Возьмите предварительно подготовленный сапфировый диск, обработанный HPF и FSF, содержащий стабильные клетки HeLa, промойте его буфером PBS-A в течение пяти минут и повторите этот процесс три раза. Перенесите сапфировые диски в 35-миллиметровую культуральную чашку, содержащую один миллилитр буфера PBS-A при комнатной температуре. Замените буфер PBS-A в чашке для культур одним миллилитром восстановительного раствора и выдерживайте в течение часа при комнатной температуре.
Приготовьте прекурсор золота в одном миллилитре восстановительного раствора и сразу же перемешайте вихревым способом. Добавьте 80 микролитров 500-миллимолярного D-пеницилламина в двойной дистиллированной воде в раствор предшественника золота. И сразу вихрь.

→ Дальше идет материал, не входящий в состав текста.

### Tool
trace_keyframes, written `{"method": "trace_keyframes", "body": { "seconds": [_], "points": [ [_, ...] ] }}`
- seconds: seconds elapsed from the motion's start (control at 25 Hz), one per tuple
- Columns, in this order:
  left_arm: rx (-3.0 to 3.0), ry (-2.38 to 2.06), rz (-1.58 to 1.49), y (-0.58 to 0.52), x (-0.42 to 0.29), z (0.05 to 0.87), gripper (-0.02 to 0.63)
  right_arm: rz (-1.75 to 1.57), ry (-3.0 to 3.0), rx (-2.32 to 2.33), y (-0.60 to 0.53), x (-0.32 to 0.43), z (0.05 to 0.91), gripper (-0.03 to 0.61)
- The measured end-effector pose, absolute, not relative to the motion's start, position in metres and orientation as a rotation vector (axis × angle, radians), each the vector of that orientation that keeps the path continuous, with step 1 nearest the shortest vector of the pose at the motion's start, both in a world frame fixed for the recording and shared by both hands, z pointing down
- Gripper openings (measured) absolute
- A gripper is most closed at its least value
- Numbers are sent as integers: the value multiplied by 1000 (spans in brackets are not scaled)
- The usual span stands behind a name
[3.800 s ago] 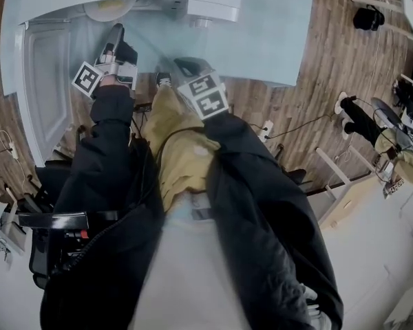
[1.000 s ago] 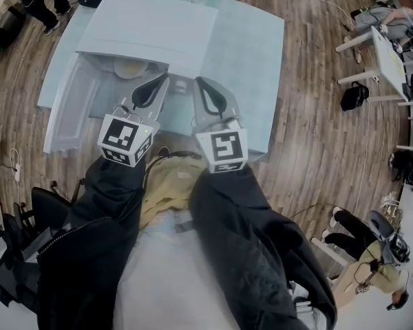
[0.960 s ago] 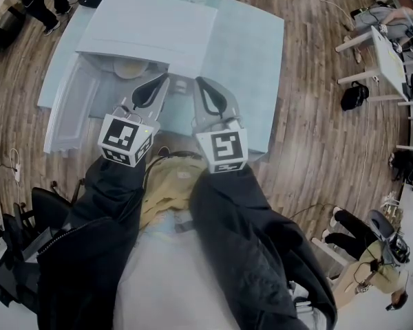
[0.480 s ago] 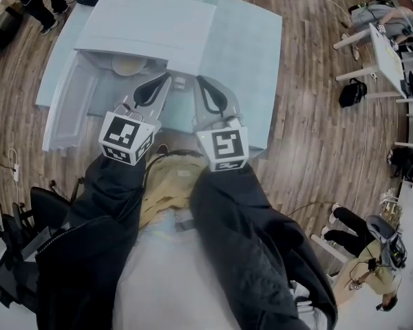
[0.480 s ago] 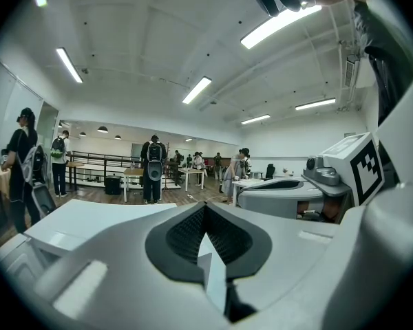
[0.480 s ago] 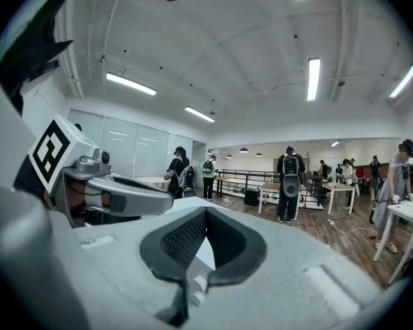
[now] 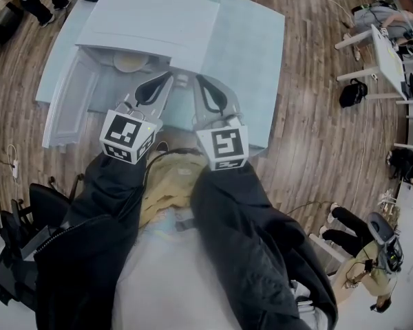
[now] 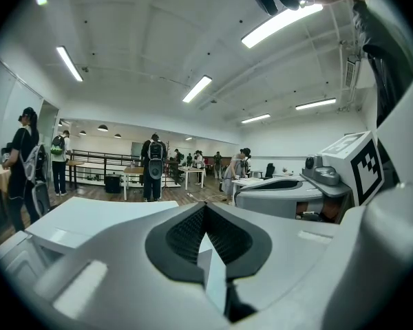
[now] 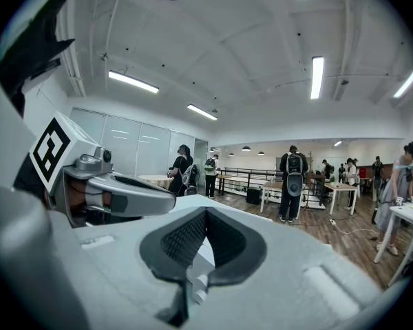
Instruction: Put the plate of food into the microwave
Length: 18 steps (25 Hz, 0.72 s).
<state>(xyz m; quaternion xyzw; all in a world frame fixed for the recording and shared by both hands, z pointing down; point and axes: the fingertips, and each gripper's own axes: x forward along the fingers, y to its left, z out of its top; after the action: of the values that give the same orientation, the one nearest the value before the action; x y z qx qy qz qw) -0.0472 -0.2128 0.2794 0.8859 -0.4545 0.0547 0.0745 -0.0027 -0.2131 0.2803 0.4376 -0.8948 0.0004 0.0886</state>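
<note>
Plate of food sits inside the open microwave.

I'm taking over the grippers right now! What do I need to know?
Left hand-held gripper: shut, empty, held level in front of the microwave.
Right hand-held gripper: shut, empty, right beside the left one.
Things: the microwave stands on the pale blue table, and its door is swung open to the left. The plate of food shows just inside the opening, partly hidden under the microwave's top.
Done: the plate looks to be in the microwave, and neither gripper touches it.
Left: probably only closing the door, if that is wanted.
</note>
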Motion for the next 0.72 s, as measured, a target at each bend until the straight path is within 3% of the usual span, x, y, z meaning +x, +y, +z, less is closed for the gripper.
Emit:
{"method": "trace_keyframes", "body": {
  "seconds": [0.72],
  "points": [
    [2638,-1355,166,-211,-51,289,-5,13,-2649,1292,-211,-6,287,2]
  ]
}}
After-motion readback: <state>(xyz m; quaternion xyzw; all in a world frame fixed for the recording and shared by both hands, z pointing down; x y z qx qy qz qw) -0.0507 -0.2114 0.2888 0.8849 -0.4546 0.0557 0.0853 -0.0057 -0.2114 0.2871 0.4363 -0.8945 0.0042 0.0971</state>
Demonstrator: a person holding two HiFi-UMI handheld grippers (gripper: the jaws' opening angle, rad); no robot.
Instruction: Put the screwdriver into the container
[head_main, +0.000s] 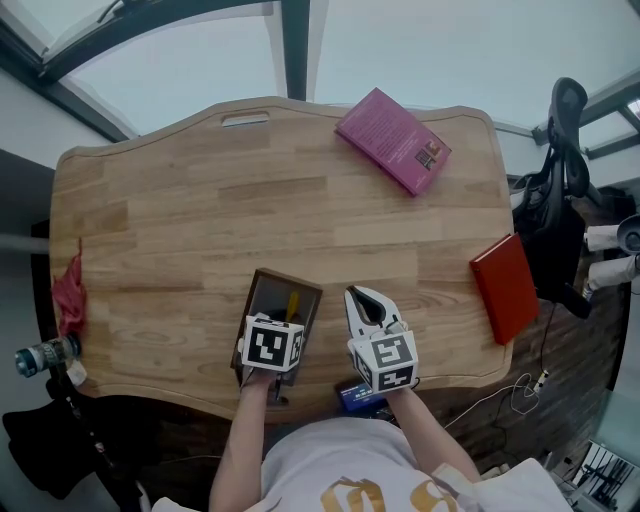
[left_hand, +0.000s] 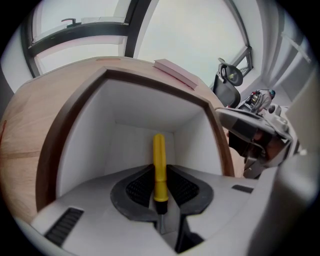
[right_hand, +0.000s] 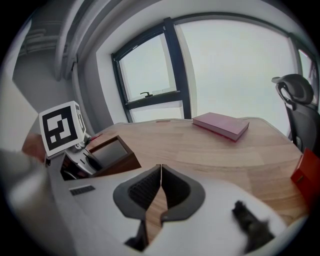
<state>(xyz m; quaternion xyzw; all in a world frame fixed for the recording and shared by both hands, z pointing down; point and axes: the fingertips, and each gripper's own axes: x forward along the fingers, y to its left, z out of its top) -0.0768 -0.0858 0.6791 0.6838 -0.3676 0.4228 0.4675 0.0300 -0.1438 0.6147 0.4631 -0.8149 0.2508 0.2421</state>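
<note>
Daylit windows stand behind a wooden worktop (head_main: 200, 230). At its 6 o'clock edge, the yellow-handled screwdriver (left_hand: 159, 162) is pinched between the jaws of the left gripper (left_hand: 160, 172). They are closed on the lower end of the handle, where the shaft begins. The handle points forward into the open container (left_hand: 90, 135), a brown box with pale inner walls. From overhead the yellow shows inside the box outline. I cannot tell whether it touches the floor of the box.

At the container's 3 o'clock, just beside it, the right gripper (right_hand: 161, 170) rests with its jaws together and nothing between them.

Farther out, a pink book (head_main: 392, 140) lies at 1 o'clock and a red book (head_main: 505, 287) at the 3 o'clock edge, both well clear.

This looks like the placing step, nearly finished. The next move calls for the left jaws to part so the screwdriver drops inside. Then the gripper should draw back towards 6 o'clock without catching the near wall.
</note>
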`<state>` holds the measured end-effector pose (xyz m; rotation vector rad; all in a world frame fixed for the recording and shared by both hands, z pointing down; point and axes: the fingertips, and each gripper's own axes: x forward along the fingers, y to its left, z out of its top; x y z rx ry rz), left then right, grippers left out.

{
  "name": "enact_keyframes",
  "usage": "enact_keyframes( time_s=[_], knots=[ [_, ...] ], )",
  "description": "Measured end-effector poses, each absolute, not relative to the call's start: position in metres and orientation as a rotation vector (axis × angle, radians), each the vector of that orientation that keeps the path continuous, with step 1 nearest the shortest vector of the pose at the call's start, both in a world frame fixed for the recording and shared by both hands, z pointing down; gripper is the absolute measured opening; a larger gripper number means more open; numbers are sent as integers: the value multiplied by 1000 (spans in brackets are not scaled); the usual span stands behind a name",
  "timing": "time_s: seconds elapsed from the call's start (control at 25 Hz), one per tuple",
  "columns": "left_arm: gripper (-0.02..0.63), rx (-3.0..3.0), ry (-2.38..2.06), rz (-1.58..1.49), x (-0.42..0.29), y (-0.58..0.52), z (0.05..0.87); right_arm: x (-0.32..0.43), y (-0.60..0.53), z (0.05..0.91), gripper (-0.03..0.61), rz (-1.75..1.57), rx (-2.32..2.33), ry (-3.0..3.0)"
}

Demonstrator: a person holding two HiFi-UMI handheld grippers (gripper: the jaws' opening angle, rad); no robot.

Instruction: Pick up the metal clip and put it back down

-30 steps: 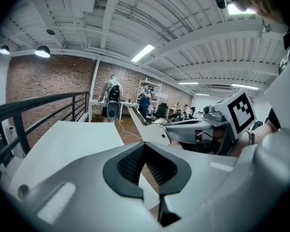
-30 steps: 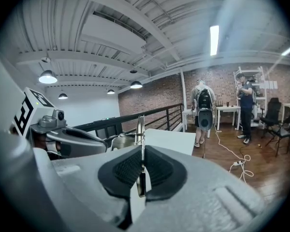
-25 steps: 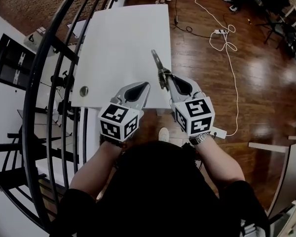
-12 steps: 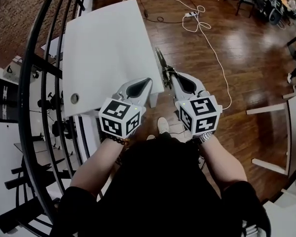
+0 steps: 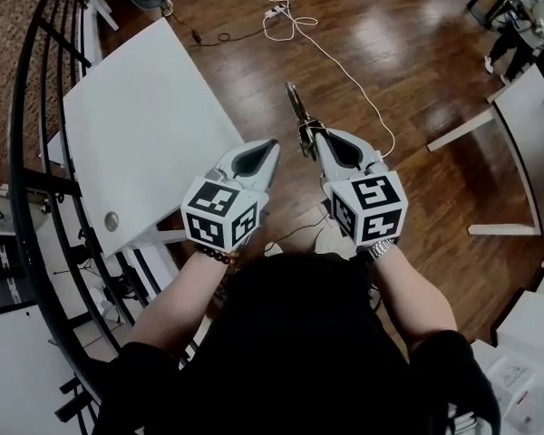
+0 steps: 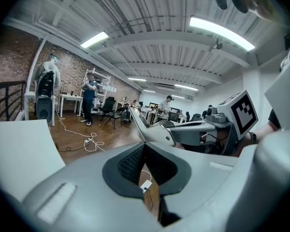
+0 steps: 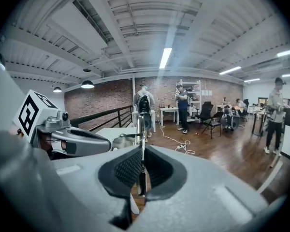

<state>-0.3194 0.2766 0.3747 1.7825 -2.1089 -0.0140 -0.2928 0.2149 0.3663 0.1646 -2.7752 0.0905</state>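
The metal clip [image 5: 296, 105] is a long thin silver piece that sticks out forward from my right gripper [image 5: 308, 140], which is shut on its near end. It hangs in the air over the wooden floor, right of the white table [image 5: 136, 125]. In the right gripper view the clip [image 7: 140, 124] stands edge-on between the pads. My left gripper [image 5: 272, 143] is beside it at the same height, shut with nothing between its jaws. From the left gripper view the clip [image 6: 137, 121] and right gripper [image 6: 203, 132] show to the right.
A black railing [image 5: 36, 152] curves along the left. A white cable and a power strip [image 5: 276, 12] lie on the floor ahead. Another white table [image 5: 526, 143] stands at the right. People, chairs and desks are in the far room.
The view has swung right: the white table slid to the left, and both grippers are now over the floor instead of the table's edge. The clip stays in the right gripper.
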Motion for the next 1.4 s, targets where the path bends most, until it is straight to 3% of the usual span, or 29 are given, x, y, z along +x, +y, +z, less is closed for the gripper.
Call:
enact_keyframes(
  time_s=[0.28, 0.88, 1.4],
  knots=[
    [17, 1945, -1975, 43, -265, 222, 367, -227, 166, 359, -5, 134, 373, -2773],
    [17, 2196, -1685, 203, -53, 39, 340, 3, -5, 336, -5, 275, 773, -2737],
    [17, 2372, -1437, 295, 89, -33, 357, 155, -63, 358, -5, 371, 1086, -2658]
  ],
)
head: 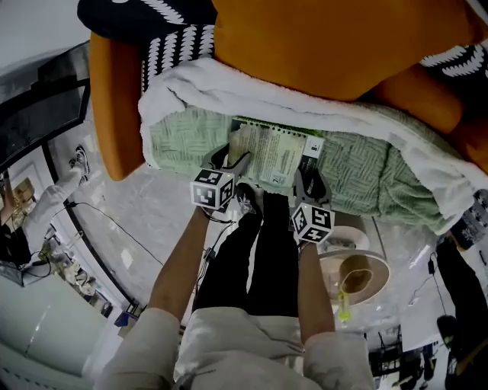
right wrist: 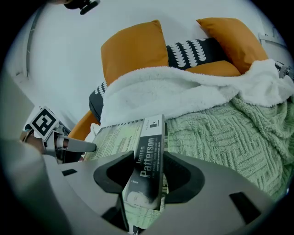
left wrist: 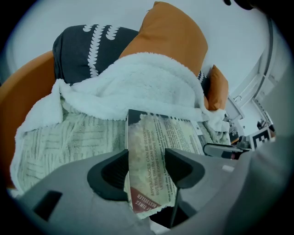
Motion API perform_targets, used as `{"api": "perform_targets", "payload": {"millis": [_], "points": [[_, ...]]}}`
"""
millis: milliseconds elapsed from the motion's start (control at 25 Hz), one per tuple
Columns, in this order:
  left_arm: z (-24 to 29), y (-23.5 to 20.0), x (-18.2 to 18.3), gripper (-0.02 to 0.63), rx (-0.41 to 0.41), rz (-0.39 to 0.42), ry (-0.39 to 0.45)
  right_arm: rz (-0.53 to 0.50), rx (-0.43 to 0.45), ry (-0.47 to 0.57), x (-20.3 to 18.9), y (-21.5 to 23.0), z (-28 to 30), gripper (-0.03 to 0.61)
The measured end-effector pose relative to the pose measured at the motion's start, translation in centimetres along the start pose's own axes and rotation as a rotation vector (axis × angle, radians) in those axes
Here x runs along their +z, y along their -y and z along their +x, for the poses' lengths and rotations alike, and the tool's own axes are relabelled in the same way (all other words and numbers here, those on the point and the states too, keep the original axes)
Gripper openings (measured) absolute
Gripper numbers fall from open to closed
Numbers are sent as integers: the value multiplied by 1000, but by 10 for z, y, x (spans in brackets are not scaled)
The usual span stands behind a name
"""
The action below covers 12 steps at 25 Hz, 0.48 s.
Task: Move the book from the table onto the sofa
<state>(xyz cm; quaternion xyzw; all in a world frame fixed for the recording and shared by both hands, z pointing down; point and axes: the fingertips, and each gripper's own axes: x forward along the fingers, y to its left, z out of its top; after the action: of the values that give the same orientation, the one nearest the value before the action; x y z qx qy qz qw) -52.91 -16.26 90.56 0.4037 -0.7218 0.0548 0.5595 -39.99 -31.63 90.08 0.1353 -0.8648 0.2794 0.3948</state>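
1. Person: pale top (head: 229,354), dark trousers, 2 bare forearms reaching forward, 1 gripper in each hand.

2. Left gripper (left wrist: 147,169): jaws clamped on the near left edge of the book (head: 278,156). The pale printed cover passes between the 2 dark pads, and a torn corner of the cover hangs toward the camera.

3. Right gripper (right wrist: 146,176): jaws pressed onto the dark spine side of the same book, at its near right corner.

4. Book: paperback, held flat between both grippers at the front edge of the sofa (head: 114,107) seat, over the green knit throw (head: 366,171). Whether its underside touches the throw cannot be told.

5. White fleece blanket (head: 252,87): bunched along the throw's far edge, just behind the book.

6. Orange cushion (head: 335,38): upright against the sofa back, behind the blanket.

7. Dark cushion with white leaf pattern (head: 152,19): beside the orange cushion, to the left.

8. Round white table (head: 335,238): below the right gripper, to the right of the person's legs. It carries a brown roll-shaped item (head: 355,274).
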Motion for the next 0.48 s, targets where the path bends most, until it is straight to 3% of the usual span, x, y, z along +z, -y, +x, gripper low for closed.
{"api": "perform_targets", "payload": {"millis": [480], "points": [[4,-4,-1,258,9,-22,-11,13,16,-39,0,-2,6,196]]}}
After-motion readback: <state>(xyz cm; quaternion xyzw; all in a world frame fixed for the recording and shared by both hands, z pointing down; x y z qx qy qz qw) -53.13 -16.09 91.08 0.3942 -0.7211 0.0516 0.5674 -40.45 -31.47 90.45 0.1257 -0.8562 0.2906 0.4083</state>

Замените раствор в культивируемой посуде одним миллилитром раствора предшественника золота и выдерживайте в течение двух часов при четырех градусах Цельсия. Добавьте от 20 до 100 микролитров свежеприготовленного раствора борогидрида натрия в раствор предшественника золота, немедленно встряхните, чтобы хорошо перемешать, и выдерживайте в течение пяти минут при комнатной температуре. Замените раствор двумя миллилитрами буфера PBS-A, чтобы остановить реакцию.
Затем приготовьте смесь эпоксидной смолы в соответствии с инструкциями производителя, перенесите сапфировые диски на капсулы для встраивания с плоским дном и пропитайте смолой не менее 30 минут при комнатной температуре. Полимеризуйте образец при температуре 60 градусов Цельсия в духовке не менее 18 часов. Подготовьте ультратонкие срезы полимеризованного образца, осторожно обрезав блоки образца бритвой, чтобы обнажить сапфировые диски.
Опустите наконечники блоков с сапфировыми дисками в жидкий азот на несколько секунд и разморозьте при комнатной температуре. Повторите действие замораживания-оттаивания несколько раз, чтобы отсоединить диски от блоков. Белок EGFP-MTn-KDEL появился в виде наночастиц золота размером от двух до пяти нанометров, распределенных исключительно в периферическом просвете ER и в перинуклеарном пространстве ядерной оболочки.
Хорошо сохранившаяся ультраструктура позволила идентифицировать меченые белки по одной молекуле и облегчила анализ взаимодействий органелл, таких как взаимодействия митохондрий ER. Наночастицы белка Ost4-EGFP-MTn очерчивали мембрану ER во внешней мембране ядерной оболочки. Аналогичным образом, клетки, экспрессирующие Mito-acGFP-MTn, проявляли специфическую маркировку в митохондриальном матриксе.